*TASK PROMPT*:
Write out all of the entries below word for word.
· · · ·
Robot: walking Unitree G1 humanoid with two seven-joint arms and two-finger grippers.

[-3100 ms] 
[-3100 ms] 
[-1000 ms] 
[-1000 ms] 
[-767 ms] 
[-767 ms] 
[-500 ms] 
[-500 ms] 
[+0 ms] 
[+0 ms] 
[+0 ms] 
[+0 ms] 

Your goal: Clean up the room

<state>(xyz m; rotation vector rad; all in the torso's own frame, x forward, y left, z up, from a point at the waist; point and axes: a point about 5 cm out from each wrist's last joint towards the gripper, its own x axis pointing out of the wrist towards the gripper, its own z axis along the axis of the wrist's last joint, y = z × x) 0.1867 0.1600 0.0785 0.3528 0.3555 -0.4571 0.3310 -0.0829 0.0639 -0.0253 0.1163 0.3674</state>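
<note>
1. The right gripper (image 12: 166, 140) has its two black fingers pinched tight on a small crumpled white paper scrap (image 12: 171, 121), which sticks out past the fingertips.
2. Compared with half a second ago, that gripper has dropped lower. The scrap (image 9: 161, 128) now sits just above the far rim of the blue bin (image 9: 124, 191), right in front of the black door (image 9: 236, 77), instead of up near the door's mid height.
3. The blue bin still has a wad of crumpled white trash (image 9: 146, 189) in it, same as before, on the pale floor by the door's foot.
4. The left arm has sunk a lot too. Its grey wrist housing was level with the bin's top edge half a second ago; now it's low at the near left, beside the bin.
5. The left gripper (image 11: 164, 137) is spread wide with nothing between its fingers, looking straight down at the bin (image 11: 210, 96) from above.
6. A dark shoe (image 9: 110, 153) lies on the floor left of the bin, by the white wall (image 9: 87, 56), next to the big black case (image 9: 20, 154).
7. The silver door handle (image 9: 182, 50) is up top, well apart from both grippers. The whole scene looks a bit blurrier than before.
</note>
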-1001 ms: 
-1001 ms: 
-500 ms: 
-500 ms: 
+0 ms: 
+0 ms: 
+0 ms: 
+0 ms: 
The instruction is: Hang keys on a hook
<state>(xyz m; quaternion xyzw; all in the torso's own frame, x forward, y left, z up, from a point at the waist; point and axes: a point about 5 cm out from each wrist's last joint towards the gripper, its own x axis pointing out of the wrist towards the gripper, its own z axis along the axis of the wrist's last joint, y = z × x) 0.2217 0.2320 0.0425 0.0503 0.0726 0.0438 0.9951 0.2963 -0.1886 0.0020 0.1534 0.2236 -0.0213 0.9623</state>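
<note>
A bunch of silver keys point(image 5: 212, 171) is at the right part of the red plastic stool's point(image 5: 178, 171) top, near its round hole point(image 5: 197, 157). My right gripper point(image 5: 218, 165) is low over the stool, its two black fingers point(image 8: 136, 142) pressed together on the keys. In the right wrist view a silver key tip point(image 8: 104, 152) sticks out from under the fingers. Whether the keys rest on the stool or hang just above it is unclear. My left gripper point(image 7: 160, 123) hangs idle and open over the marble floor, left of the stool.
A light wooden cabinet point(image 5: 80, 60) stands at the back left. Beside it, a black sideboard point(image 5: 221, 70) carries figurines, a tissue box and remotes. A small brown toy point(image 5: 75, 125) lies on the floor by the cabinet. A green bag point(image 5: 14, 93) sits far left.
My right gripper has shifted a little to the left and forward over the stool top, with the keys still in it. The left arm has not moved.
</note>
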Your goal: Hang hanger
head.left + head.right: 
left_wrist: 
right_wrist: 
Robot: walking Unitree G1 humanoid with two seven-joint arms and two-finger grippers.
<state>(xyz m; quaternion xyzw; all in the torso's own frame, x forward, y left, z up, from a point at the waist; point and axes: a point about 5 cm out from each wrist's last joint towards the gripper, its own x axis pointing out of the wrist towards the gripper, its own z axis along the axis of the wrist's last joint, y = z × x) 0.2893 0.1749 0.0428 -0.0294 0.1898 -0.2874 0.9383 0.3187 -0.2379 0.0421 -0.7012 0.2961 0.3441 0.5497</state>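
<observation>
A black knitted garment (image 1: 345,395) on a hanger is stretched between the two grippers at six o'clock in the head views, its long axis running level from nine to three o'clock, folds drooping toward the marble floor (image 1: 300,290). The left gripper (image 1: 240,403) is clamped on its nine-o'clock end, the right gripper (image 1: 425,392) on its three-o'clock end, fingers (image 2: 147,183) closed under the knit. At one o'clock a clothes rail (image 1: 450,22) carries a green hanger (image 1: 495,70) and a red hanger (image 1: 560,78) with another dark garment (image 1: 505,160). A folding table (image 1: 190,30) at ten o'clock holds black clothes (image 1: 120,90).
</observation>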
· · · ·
*RESPONSE FOR THIS EXERCISE*:
Robot: walking Unitree G1 humanoid with two seven-joint arms and two-finger grippers.

[-3100 ms] 
[-3100 ms] 
[-1000 ms] 
[-1000 ms] 
[-767 ms] 
[-767 ms] 
[-500 ms] 
[-500 ms] 
[+0 ms] 
[+0 ms] 
[+0 ms] 
[+0 ms] 

Your goal: Clean up the room

<state>(xyz m; rotation vector rad; all in the torso's own frame, x forward, y left, z up, from a point at the waist; point and axes: a point about 5 cm out from each wrist's last joint towards the gripper, its own x axis pointing out of the wrist towards the gripper, its own z axis along the axis of the wrist's last joint, y = z × x) 0.1867 0.1600 0.0785 0.3528 0.3555 -0.4571 0.3310 -0.0829 0.0639 -0.0253 0.1163 0.3674</state>
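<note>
1. The right gripper (image 12: 166, 140) has its two black fingers pinched tight on a small crumpled white paper scrap (image 12: 171, 121), which sticks out past the fingertips.
2. Compared with half a second ago, that gripper has dropped lower. The scrap (image 9: 161, 128) now sits just above the far rim of the blue bin (image 9: 124, 191), right in front of the black door (image 9: 236, 77), instead of up near the door's mid height.
3. The blue bin still has a wad of crumpled white trash (image 9: 146, 189) in it, same as before, on the pale floor by the door's foot.
4. The left arm has sunk a lot too. Its grey wrist housing was level with the bin's top edge half a second ago; now it's low at the near left, beside the bin.
5. The left gripper (image 11: 164, 137) is spread wide with nothing between its fingers, looking straight down at the bin (image 11: 210, 96) from above.
6. A dark shoe (image 9: 110, 153) lies on the floor left of the bin, by the white wall (image 9: 87, 56), next to the big black case (image 9: 20, 154).
7. The silver door handle (image 9: 182, 50) is up top, well apart from both grippers. The whole scene looks a bit blurrier than before.
</note>
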-1001 ms: 
-1001 ms: 
-500 ms: 
-500 ms: 
+0 ms: 
+0 ms: 
+0 ms: 
+0 ms: 
The instruction is: Hang keys on a hook
<state>(xyz m; quaternion xyzw; all in the torso's own frame, x forward, y left, z up, from a point at the waist; point and axes: a point about 5 cm out from each wrist's last joint towards the gripper, its own x axis pointing out of the wrist towards the gripper, its own z axis along the axis of the wrist's last joint, y = z × x) 0.2217 0.2320 0.0425 0.0503 0.0726 0.0438 0.9951 0.2963 -0.1886 0.0020 0.1534 0.2236 -0.0213 0.9623</state>
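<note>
A bunch of silver keys point(image 5: 212, 171) is at the right part of the red plastic stool's point(image 5: 178, 171) top, near its round hole point(image 5: 197, 157). My right gripper point(image 5: 218, 165) is low over the stool, its two black fingers point(image 8: 136, 142) pressed together on the keys. In the right wrist view a silver key tip point(image 8: 104, 152) sticks out from under the fingers. Whether the keys rest on the stool or hang just above it is unclear. My left gripper point(image 7: 160, 123) hangs idle and open over the marble floor, left of the stool.
A light wooden cabinet point(image 5: 80, 60) stands at the back left. Beside it, a black sideboard point(image 5: 221, 70) carries figurines, a tissue box and remotes. A small brown toy point(image 5: 75, 125) lies on the floor by the cabinet. A green bag point(image 5: 14, 93) sits far left.
My right gripper has shifted a little to the left and forward over the stool top, with the keys still in it. The left arm has not moved.
</note>
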Your goal: Hang hanger
head.left + head.right: 
left_wrist: 
right_wrist: 
Robot: walking Unitree G1 humanoid with two seven-joint arms and two-finger grippers.
<state>(xyz m; quaternion xyzw; all in the torso's own frame, x forward, y left, z up, from a point at the waist; point and axes: a point about 5 cm out from each wrist's last joint towards the gripper, its own x axis pointing out of the wrist towards the gripper, its own z axis along the axis of the wrist's last joint, y = z × x) 0.2893 0.1749 0.0428 -0.0294 0.1898 -0.2874 0.9383 0.3187 -0.2379 0.0421 -0.7012 0.2961 0.3441 0.5497</state>
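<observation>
A black knitted garment (image 1: 345,395) on a hanger is stretched between the two grippers at six o'clock in the head views, its long axis running level from nine to three o'clock, folds drooping toward the marble floor (image 1: 300,290). The left gripper (image 1: 240,403) is clamped on its nine-o'clock end, the right gripper (image 1: 425,392) on its three-o'clock end, fingers (image 2: 147,183) closed under the knit. At one o'clock a clothes rail (image 1: 450,22) carries a green hanger (image 1: 495,70) and a red hanger (image 1: 560,78) with another dark garment (image 1: 505,160). A folding table (image 1: 190,30) at ten o'clock holds black clothes (image 1: 120,90).
</observation>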

No additional output is needed.